_What to do_:
Omit pictures and quote the listing below line by line, from its start through the line that holds "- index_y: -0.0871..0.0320".

_Data_:

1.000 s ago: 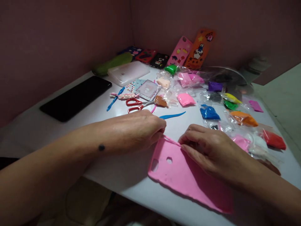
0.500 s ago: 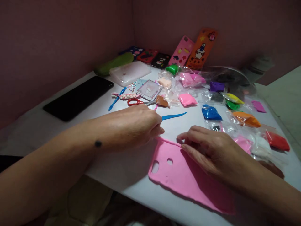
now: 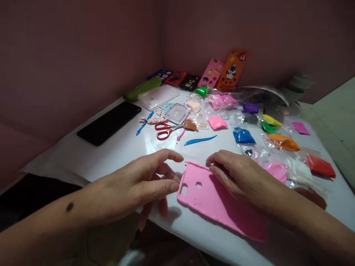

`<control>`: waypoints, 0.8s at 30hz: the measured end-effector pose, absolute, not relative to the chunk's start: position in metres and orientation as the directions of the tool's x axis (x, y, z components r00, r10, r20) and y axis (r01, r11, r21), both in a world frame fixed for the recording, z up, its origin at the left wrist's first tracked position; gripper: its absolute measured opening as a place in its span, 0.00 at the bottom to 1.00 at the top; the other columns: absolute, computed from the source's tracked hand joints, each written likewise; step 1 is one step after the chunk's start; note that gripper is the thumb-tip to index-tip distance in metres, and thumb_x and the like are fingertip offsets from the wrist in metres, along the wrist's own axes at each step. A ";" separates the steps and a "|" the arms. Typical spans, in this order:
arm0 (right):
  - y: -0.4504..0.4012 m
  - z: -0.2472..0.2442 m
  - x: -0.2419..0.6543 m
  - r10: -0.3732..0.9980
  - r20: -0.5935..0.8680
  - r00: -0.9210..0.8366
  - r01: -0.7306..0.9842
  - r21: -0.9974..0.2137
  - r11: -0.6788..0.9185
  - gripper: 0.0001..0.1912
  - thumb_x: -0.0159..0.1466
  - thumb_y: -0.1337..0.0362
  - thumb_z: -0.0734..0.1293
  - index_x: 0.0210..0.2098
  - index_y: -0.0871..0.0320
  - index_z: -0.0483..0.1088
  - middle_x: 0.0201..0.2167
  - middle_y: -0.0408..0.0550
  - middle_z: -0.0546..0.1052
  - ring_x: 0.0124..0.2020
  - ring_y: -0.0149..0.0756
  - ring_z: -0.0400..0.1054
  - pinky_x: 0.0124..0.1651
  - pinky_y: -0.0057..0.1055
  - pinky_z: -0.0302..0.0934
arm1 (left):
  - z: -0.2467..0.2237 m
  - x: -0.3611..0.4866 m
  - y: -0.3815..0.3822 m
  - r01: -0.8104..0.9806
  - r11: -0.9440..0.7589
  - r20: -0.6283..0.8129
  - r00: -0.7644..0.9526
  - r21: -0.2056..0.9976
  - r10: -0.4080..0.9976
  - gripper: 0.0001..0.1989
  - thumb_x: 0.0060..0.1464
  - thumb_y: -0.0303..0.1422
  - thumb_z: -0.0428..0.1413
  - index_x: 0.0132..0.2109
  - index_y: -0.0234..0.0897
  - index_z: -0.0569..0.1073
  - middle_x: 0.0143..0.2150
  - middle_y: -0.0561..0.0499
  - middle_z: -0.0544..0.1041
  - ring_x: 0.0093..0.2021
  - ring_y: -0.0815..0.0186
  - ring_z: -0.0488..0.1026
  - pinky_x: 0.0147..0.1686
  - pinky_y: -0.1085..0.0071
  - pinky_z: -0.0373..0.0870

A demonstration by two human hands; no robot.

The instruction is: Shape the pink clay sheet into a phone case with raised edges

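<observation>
Head view: pink case (image 3: pixel 219 201) flat at table's (image 3: pixel 116 151) near edge, right hand (image 3: pixel 238 177) pressing its top rim with flattened fingers, left hand (image 3: pixel 144 184) open and empty just beside; best smoothed with even fingertip pressure, case steadied.

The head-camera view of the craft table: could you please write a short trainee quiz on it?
1. True or false: the right hand rests on the flat pink phone case on the white table.
2. Which tool lies nearest beyond the case's far edge? A) the red-handled scissors B) the slim blue plastic modelling tool C) the black phone
3. Fill in: the left hand is spread open beside the case's end with the two ___ cut-outs.

Key: 1 true; 2 B; 3 camera. The left hand holds nothing, and whether it touches the case cannot be told.
</observation>
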State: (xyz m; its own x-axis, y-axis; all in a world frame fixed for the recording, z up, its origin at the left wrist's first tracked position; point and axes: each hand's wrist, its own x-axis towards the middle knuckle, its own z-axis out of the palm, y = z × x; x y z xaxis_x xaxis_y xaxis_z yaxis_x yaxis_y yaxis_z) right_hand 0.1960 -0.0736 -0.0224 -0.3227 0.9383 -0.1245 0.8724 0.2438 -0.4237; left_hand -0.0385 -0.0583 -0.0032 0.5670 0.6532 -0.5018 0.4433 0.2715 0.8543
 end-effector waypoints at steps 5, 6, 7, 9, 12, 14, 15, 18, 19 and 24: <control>-0.073 -0.020 0.197 0.931 -0.139 -0.338 0.864 -0.438 0.248 0.12 0.66 0.65 0.56 0.37 0.58 0.71 0.32 0.51 0.74 0.33 0.38 0.67 0.36 0.32 0.57 | -0.019 -0.038 -0.079 0.369 0.208 -0.391 0.537 0.906 0.748 0.27 0.54 0.34 0.53 0.60 0.45 0.54 0.42 0.48 0.71 0.27 0.69 0.69 0.18 0.76 0.68; -0.073 -0.020 0.198 0.931 -0.136 -0.340 0.861 -0.443 0.250 0.12 0.66 0.65 0.56 0.36 0.58 0.71 0.32 0.50 0.74 0.32 0.37 0.67 0.36 0.31 0.57 | -0.025 -0.038 -0.083 0.421 0.089 -0.324 0.530 0.903 0.784 0.29 0.54 0.34 0.53 0.61 0.45 0.53 0.41 0.49 0.71 0.27 0.70 0.68 0.20 0.75 0.69; -0.073 -0.019 0.198 0.930 -0.132 -0.343 0.858 -0.447 0.253 0.11 0.65 0.66 0.57 0.36 0.58 0.71 0.32 0.50 0.74 0.32 0.37 0.67 0.35 0.31 0.56 | -0.030 -0.039 -0.087 0.486 -0.053 -0.243 0.523 0.872 0.817 0.31 0.54 0.34 0.54 0.62 0.45 0.51 0.40 0.50 0.71 0.27 0.69 0.68 0.24 0.73 0.71; -0.072 -0.019 0.200 0.928 -0.128 -0.349 0.852 -0.457 0.257 0.11 0.65 0.66 0.58 0.35 0.58 0.71 0.31 0.50 0.74 0.31 0.37 0.67 0.35 0.30 0.56 | -0.042 -0.039 -0.096 0.594 -0.371 -0.016 0.544 0.714 0.839 0.39 0.52 0.34 0.56 0.66 0.48 0.44 0.46 0.47 0.70 0.33 0.66 0.71 0.32 0.66 0.73; -0.071 -0.018 0.200 0.926 -0.138 -0.350 0.848 -0.466 0.251 0.10 0.64 0.66 0.59 0.35 0.59 0.72 0.30 0.50 0.74 0.30 0.36 0.66 0.34 0.30 0.55 | -0.056 -0.034 -0.103 0.672 -0.563 0.183 0.551 0.481 0.814 0.45 0.51 0.33 0.58 0.67 0.46 0.39 0.51 0.43 0.69 0.45 0.56 0.71 0.40 0.58 0.73; -0.072 -0.017 0.199 0.925 -0.162 -0.344 0.854 -0.464 0.236 0.11 0.64 0.65 0.58 0.35 0.59 0.72 0.30 0.50 0.74 0.31 0.37 0.66 0.34 0.30 0.55 | -0.062 -0.030 -0.103 0.640 -0.647 0.278 0.588 0.414 0.760 0.43 0.53 0.33 0.57 0.68 0.40 0.40 0.47 0.43 0.71 0.44 0.56 0.71 0.40 0.59 0.74; -0.072 -0.017 0.199 0.923 -0.179 -0.342 0.857 -0.463 0.228 0.11 0.64 0.65 0.58 0.35 0.59 0.72 0.30 0.50 0.74 0.31 0.37 0.66 0.34 0.31 0.55 | -0.064 -0.028 -0.102 0.614 -0.686 0.325 0.605 0.390 0.727 0.41 0.55 0.33 0.56 0.67 0.37 0.40 0.45 0.43 0.72 0.41 0.57 0.71 0.39 0.59 0.74; -0.072 -0.014 0.198 0.914 -0.236 -0.331 0.856 -0.482 0.185 0.13 0.65 0.63 0.57 0.35 0.58 0.72 0.32 0.49 0.75 0.32 0.37 0.66 0.34 0.31 0.55 | -0.069 -0.026 -0.098 0.551 -0.778 0.462 0.630 0.301 0.625 0.35 0.58 0.29 0.52 0.67 0.31 0.44 0.40 0.43 0.72 0.37 0.59 0.70 0.38 0.58 0.73; -0.071 -0.013 0.198 0.912 -0.253 -0.323 0.851 -0.498 0.164 0.14 0.66 0.61 0.57 0.34 0.58 0.72 0.32 0.48 0.75 0.33 0.36 0.66 0.34 0.31 0.56 | -0.071 -0.027 -0.097 0.532 -0.800 0.489 0.638 0.278 0.594 0.35 0.58 0.28 0.53 0.67 0.30 0.45 0.39 0.43 0.72 0.36 0.59 0.69 0.37 0.59 0.73; -0.068 -0.008 0.203 0.890 -0.362 -0.276 0.798 -0.602 0.002 0.18 0.67 0.55 0.56 0.30 0.58 0.70 0.29 0.45 0.73 0.29 0.34 0.65 0.29 0.29 0.56 | -0.077 -0.030 -0.094 0.445 -0.855 0.578 0.637 0.266 0.511 0.36 0.56 0.25 0.56 0.66 0.27 0.47 0.43 0.43 0.72 0.38 0.62 0.68 0.38 0.64 0.71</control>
State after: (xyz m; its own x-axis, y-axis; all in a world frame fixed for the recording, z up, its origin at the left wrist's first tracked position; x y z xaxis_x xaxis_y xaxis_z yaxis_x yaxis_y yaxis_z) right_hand 0.2028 -0.0679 -0.0076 -0.2755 0.8905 -0.3621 0.7985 0.0022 -0.6020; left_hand -0.0303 -0.0940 -0.0767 0.6366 0.5107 0.5779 0.4449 -0.8553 0.2657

_Solution for this exercise_:
1.000 s ago: 
0.500 s ago: 
now: 

`<control>`: waypoints, 0.8s at 30hz: the measured end-effector pose, absolute, not relative to the chunk's start: position in metres and orientation as the directions of the tool's x axis (x, y, z components r00, r10, r20) and y axis (r01, r11, r21), both in a world frame fixed for the recording, z up, its origin at the left wrist's first tracked position; gripper: its absolute measured opening as a place in its span, 0.00 at the bottom to 1.00 at the top; the other columns: absolute, computed from the source's tracked hand joints, each written likewise; step 1 is one step after the chunk's start; note that gripper is the thumb-tip to index-tip distance in metres, and thumb_x and the like are fingertip offsets from the wrist in metres, along the wrist's own axes at each step. A ";" separates the steps and a "|" the arms. Typical spans, in this order:
arm0 (right):
  - y: -0.4504..0.4012 m
  - z: -0.2472..0.2442 m
  - x: -0.2419..0.6543 m
  - r10: -0.3732..0.9980
  - r20: -0.5935..0.8680
  - r00: -0.9210..0.8366
  - r01: -0.7306..0.9842
  - r21: -0.9974..0.2137
  - r11: -0.6788..0.9185
  - gripper: 0.0001..0.1912
  - thumb_x: -0.0159..0.1466
  - thumb_y: -0.1337..0.0362
  - thumb_z: -0.0734..0.1293
  - index_x: 0.0210..0.2098
  - index_y: -0.0871..0.0320

There is no more to the output.